Here's the problem; Jeff Passan can't tell the difference between pronation and scapular retraction, which is why he uses the imprecise term "point the ball at center field."

"This is admittedly a theory," O'Leary said, and I suggested it wasn't a very good one. One of the great mysteries of the arm is how the forearm muscles work when a pitch is thrown, and for O'Leary to suggest he had any clue what was happening to them because a pitcher held a ball in a particular position was a leap Evel Knievel wouldn't dare make.

What's funny about this is all I'm doing is asking people if -- as Dr. Mike Marshall, Driveline, and Dr. James Buffi say -- the activation of the muscles of the forearm can help protect the elbow, then why can't the de-activation of those same muscles of the forearm put the elbow at risk?

It was a mistake in the same vein as with the Inverted W. O'Leary liked to say that he had changed, that his understanding of pitching had grown and he focused more on the timing than the brand name. The phrase Inverted W still screams out from every corner of his website, though, and O'Leary never divorced himself from it...

Three points. First, since 2007 I've been focused on Timing. Second, the Inverted W is still claiming victims.
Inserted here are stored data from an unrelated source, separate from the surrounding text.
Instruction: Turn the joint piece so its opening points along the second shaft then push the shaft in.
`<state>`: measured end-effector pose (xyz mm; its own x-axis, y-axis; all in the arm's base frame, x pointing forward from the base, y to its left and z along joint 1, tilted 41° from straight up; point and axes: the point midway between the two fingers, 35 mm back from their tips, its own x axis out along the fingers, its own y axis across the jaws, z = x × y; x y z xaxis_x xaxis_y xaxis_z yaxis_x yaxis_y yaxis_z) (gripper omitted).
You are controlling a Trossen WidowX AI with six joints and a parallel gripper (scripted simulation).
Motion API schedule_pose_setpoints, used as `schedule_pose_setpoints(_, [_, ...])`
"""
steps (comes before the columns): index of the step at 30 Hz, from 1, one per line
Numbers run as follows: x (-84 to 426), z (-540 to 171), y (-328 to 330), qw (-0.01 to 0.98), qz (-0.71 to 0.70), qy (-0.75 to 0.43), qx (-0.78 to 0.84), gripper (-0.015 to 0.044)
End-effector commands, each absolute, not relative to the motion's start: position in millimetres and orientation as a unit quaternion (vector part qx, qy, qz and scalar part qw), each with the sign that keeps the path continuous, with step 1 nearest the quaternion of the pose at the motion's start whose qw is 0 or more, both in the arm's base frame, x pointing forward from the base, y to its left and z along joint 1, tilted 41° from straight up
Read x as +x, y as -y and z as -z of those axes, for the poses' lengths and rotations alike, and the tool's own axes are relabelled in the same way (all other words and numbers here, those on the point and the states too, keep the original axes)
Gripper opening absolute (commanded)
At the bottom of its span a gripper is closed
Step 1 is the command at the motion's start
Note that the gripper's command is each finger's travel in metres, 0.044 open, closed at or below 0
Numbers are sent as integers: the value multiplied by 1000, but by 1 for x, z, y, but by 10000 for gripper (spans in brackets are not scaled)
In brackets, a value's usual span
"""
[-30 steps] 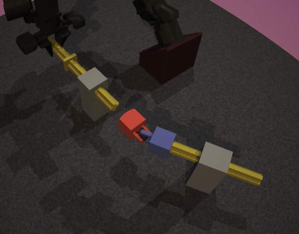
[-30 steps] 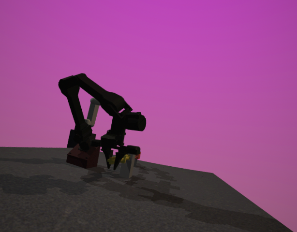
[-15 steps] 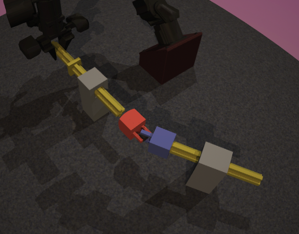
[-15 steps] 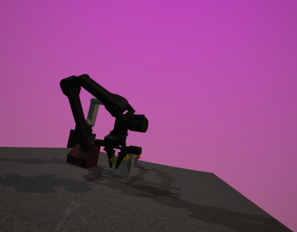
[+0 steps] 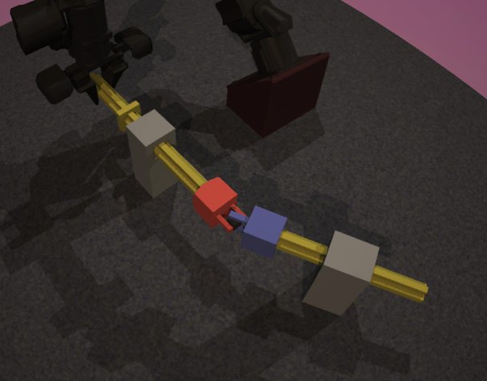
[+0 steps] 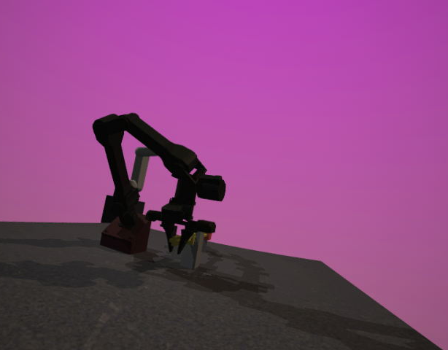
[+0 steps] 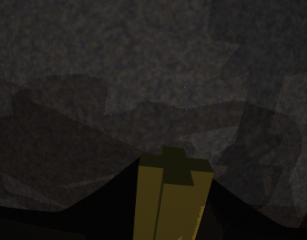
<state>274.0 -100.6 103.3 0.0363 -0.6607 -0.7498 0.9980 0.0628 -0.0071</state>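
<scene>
My gripper (image 5: 104, 93) (image 6: 174, 251) is shut on the second shaft near its rear end. This yellow, cross-shaped shaft (image 5: 180, 163) (image 7: 183, 210) runs through the tall pale block (image 5: 142, 163) (image 6: 197, 254). Its collar (image 5: 128, 113) stands a short gap behind that block. Its front end meets the red joint piece (image 5: 216, 195), and the tip is hidden there. The red piece's opening faces the shaft and looks roughly in line with it. The red piece is hinged to a blue part (image 5: 265, 225) on the fixed yellow shaft (image 5: 303, 246), which passes through the other pale block (image 5: 338, 282).
The arm's dark red base (image 5: 293, 94) (image 6: 122, 240) stands beside the tall block, across a gap. The grey table's edge (image 6: 382, 305) shows at the right in the exterior view. Dark shadows lie across the table around the parts.
</scene>
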Motion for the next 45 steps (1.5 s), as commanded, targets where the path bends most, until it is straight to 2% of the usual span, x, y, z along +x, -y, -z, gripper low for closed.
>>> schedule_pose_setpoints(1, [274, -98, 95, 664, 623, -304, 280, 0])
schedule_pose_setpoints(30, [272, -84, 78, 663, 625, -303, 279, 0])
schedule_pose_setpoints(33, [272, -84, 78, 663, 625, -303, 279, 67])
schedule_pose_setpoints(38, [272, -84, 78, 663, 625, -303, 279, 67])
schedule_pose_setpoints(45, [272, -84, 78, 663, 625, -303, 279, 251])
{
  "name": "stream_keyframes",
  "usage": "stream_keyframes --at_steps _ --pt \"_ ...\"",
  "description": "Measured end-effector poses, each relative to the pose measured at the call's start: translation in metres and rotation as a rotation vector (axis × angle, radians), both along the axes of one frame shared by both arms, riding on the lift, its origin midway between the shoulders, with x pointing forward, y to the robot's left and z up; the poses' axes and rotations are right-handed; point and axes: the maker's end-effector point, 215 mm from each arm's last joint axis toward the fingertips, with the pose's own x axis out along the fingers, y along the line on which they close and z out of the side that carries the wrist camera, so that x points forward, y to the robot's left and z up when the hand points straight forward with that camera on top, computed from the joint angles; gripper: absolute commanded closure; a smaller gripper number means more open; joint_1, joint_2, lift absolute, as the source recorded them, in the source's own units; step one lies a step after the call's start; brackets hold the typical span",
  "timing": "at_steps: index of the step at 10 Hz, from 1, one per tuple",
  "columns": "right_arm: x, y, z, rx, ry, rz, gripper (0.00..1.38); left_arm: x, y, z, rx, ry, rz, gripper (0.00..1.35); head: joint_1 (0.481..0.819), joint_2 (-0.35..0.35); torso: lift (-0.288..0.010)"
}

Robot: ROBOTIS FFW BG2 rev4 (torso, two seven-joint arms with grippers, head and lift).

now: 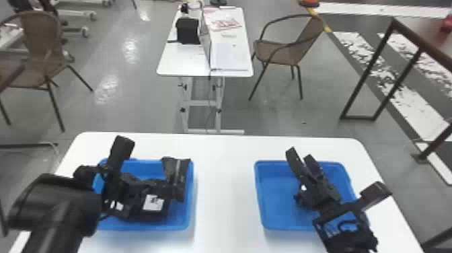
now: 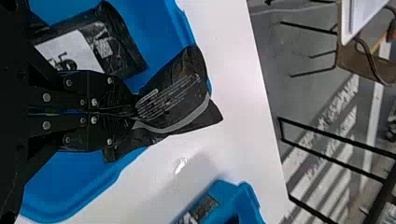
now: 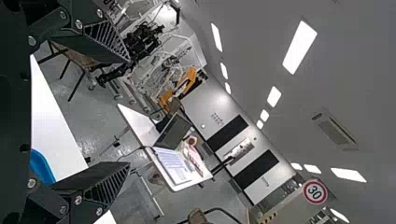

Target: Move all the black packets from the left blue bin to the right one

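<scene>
Our big black left arm [image 1: 57, 208] is reaching over the left blue bin [image 1: 183, 218]. With our left gripper [image 1: 163, 185], we are pinching a black packet [image 1: 176, 171] tight, and it is hanging over the bin's side nearest the right one. More black packets [image 1: 153, 203] are lying in that bin. We are holding our right gripper [image 1: 299, 154] wide apart over the right blue bin [image 1: 279, 202].
</scene>
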Motion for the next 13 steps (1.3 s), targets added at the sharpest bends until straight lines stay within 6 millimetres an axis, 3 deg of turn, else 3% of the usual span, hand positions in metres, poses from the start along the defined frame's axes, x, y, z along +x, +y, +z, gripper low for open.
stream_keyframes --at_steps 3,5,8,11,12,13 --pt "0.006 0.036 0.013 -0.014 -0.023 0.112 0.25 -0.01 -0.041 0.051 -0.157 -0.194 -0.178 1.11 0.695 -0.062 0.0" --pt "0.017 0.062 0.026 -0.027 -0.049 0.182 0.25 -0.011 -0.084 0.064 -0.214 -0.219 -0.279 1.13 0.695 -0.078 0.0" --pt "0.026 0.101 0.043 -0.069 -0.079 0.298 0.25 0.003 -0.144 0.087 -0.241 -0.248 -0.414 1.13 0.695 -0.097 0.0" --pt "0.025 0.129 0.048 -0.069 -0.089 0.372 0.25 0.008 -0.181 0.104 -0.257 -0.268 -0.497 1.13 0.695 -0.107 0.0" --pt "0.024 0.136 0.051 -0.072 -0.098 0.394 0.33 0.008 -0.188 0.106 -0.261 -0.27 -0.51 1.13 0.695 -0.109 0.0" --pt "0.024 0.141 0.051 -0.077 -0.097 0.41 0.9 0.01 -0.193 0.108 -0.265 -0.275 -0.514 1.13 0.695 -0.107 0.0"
Third, the Inverted W is what people are still searching for.

If you search for "Inverted W" and click on any of my pieces that discuss the topic, you will notice that they all very quickly make the point that Timing is the underlying concern and direct you to my discussion of Timing. 

"People will criticize me for stuff because I'm changing things and making all these exceptions after the fact," O'Leary said. “I’m just trying to be scientific about it."

I guess it's only logical, given it's the height of the political season, that Jeff Passan would finish off his comments about my by employing one of the oldest tricks in the political playbook.

The out-of-context-quote.

Only an idiot, or a fundamentally dishonest person, would act like a quote in which I'm clearly talking about what other people say about me reflects my true beliefs.